* **About this exercise**:
From the first line of the records below, transcribe each line exactly up to and including the one with "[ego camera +"; pictures stay out.

___ Dataset entries ___

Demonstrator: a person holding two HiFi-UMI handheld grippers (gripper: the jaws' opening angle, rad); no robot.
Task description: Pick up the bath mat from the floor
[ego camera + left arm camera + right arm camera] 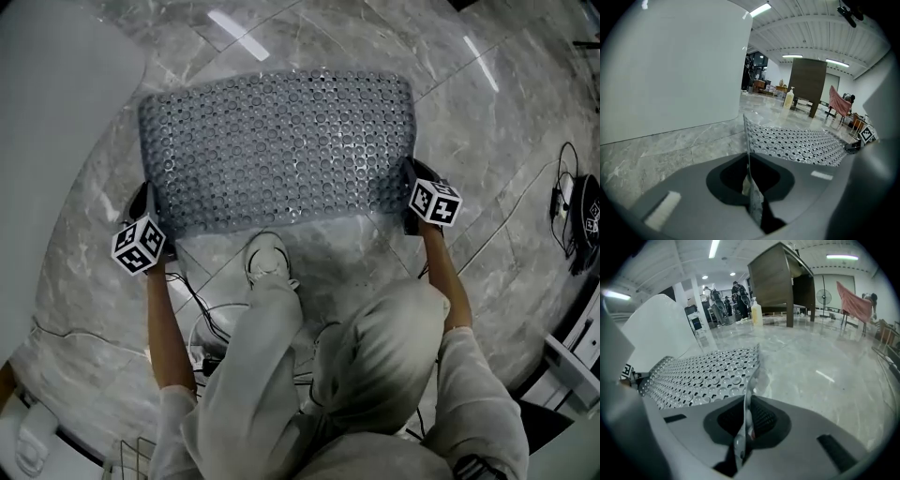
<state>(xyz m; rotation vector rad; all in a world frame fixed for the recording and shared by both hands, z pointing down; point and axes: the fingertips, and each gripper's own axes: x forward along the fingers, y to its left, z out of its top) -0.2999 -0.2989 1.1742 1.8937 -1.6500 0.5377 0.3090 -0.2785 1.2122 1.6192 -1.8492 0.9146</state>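
Note:
The bath mat (281, 150) is a grey perforated sheet studded with round cups, spread over the marble floor in the head view. My left gripper (150, 214) grips its near left corner and my right gripper (412, 195) its near right corner. In the left gripper view the mat's (806, 145) thin edge runs upright between the shut jaws of the left gripper (749, 180). The right gripper view shows the same: the mat (703, 376) bends up into the right gripper (745, 423), pinched between its jaws.
A white curved wall (47, 141) rises close on the left. The person's shoe (267, 261) stands just behind the mat, with cables (202, 319) beside it. A black device (581, 220) lies at the right. Farther off are a brown cabinet (780, 282) and a bottle (756, 312).

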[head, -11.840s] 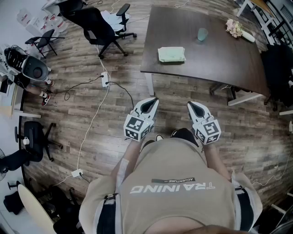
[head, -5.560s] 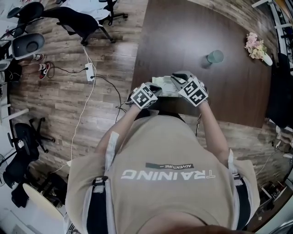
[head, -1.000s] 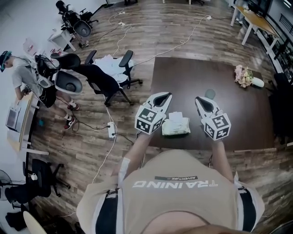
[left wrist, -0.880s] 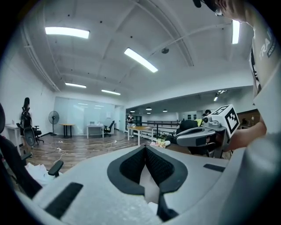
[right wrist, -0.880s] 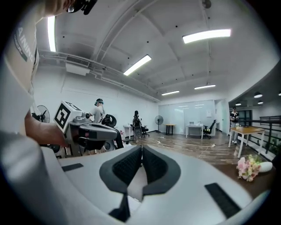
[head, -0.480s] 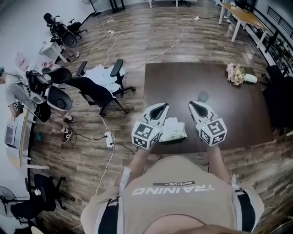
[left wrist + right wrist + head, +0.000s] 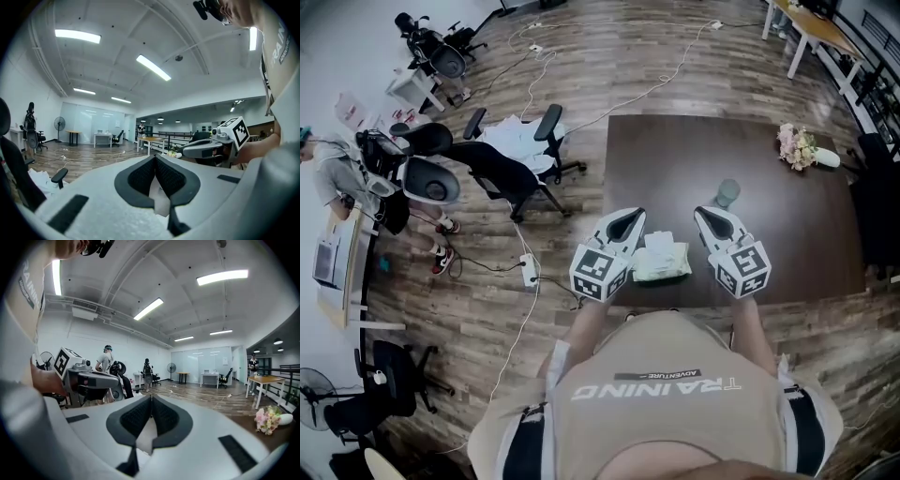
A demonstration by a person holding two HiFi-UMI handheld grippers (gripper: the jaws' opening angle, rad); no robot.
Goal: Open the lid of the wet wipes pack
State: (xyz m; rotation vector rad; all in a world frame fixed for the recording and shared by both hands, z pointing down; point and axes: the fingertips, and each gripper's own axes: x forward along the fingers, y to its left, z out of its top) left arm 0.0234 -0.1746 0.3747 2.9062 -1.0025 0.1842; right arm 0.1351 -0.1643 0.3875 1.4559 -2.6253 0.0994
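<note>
The pale green wet wipes pack (image 7: pixel 661 262) lies near the front edge of the dark brown table (image 7: pixel 778 225), with a paler patch at its far end. My left gripper (image 7: pixel 636 215) hovers to its left and my right gripper (image 7: pixel 700 213) to its right, both well above it and roughly level. In the left gripper view the left gripper (image 7: pixel 155 157) is shut on nothing, and the right gripper (image 7: pixel 211 146) shows beside it. The right gripper (image 7: pixel 151 397) is likewise shut and empty in its own view. Neither gripper view shows the pack.
A grey-green cup (image 7: pixel 727 193) stands behind the pack and a bunch of flowers (image 7: pixel 800 147) lies at the table's far right. Office chairs (image 7: pixel 502 169), a power strip (image 7: pixel 527 269) and cables are on the wooden floor to the left. A person (image 7: pixel 337 173) is at the far left.
Several seconds ago both grippers were down at the pack; now they are raised and apart on either side of it. Over the last second only the head view shifted slightly.
</note>
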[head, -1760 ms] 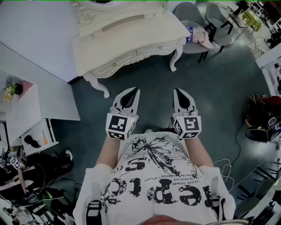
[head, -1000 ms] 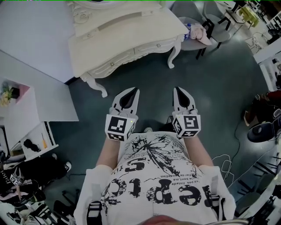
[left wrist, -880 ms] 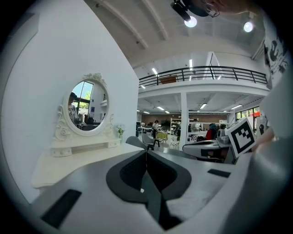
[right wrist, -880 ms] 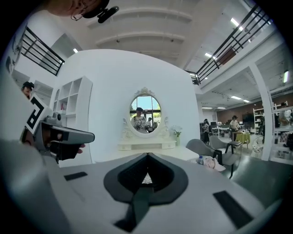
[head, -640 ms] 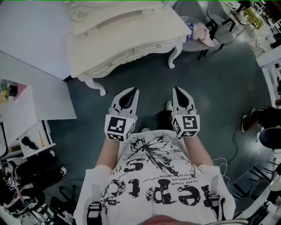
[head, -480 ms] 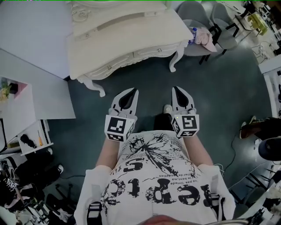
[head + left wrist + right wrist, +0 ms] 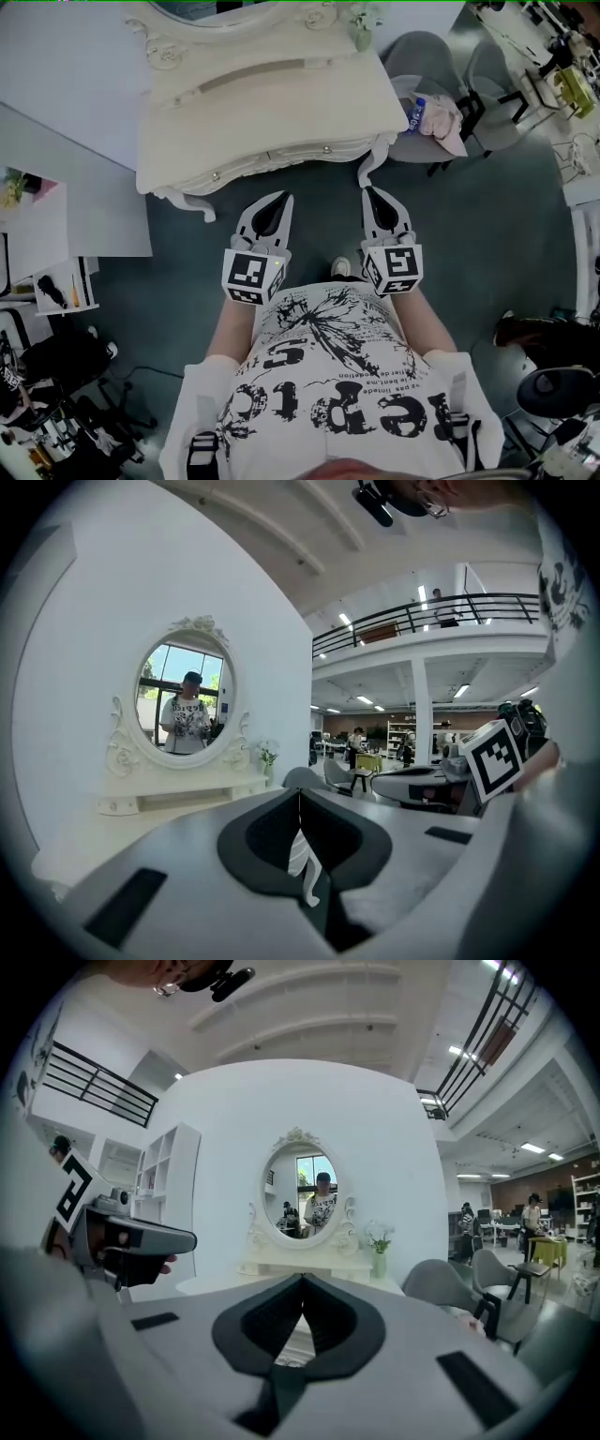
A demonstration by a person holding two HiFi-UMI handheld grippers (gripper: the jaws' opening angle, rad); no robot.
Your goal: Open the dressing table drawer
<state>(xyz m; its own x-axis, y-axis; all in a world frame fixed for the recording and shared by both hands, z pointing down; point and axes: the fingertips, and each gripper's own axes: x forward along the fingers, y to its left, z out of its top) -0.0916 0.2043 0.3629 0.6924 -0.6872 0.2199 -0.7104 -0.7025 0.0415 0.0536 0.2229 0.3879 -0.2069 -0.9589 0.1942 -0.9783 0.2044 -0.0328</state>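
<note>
Left fingers (image 7: 197,869): clenched tip to tip, with nothing between them; only a white carved leg shows through the gap behind the tips.
Right fingers (image 7: 202,1321): clenched as well and empty; the desk's carved edge shows through their gap.
Left gripper (image 7: 285,195): held in front of the person's printed white shirt (image 7: 337,375) and pointing at the desk. Its tip is short of the desk's front edge and touches nothing.
Right gripper (image 7: 367,190): level with the left one and well apart from it. In the head view its tip lies just beside the desk's right front leg (image 7: 370,167); whether they touch cannot be told.
Marker cubes: one sits at the back of each gripper, close to the person's chest.
Drawer (image 7: 281,159): set in the desk's curved front, ahead of both grippers. Its small knobs are untouched and its front sits in line with the edge.
Desk (image 7: 234,112): white and ornate, with a bare top, standing on a dark floor (image 7: 469,216) against a white wall.
Mirror (image 7: 302,1190): oval, in a carved frame, rising at the back of the desk.
Vase (image 7: 378,1260): holds pale flowers at the desk's right rear corner.
Chairs (image 7: 422,56): grey, to the right of the desk; one carries a bottle (image 7: 418,114) and a pink cloth (image 7: 448,120).
</note>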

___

* **Completed task**:
Demonstrator: a person holding two HiFi-UMI handheld grippers (gripper: the jaws' opening angle, rad); no robot.
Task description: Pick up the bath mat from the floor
[ego camera + left arm camera + right arm camera] 

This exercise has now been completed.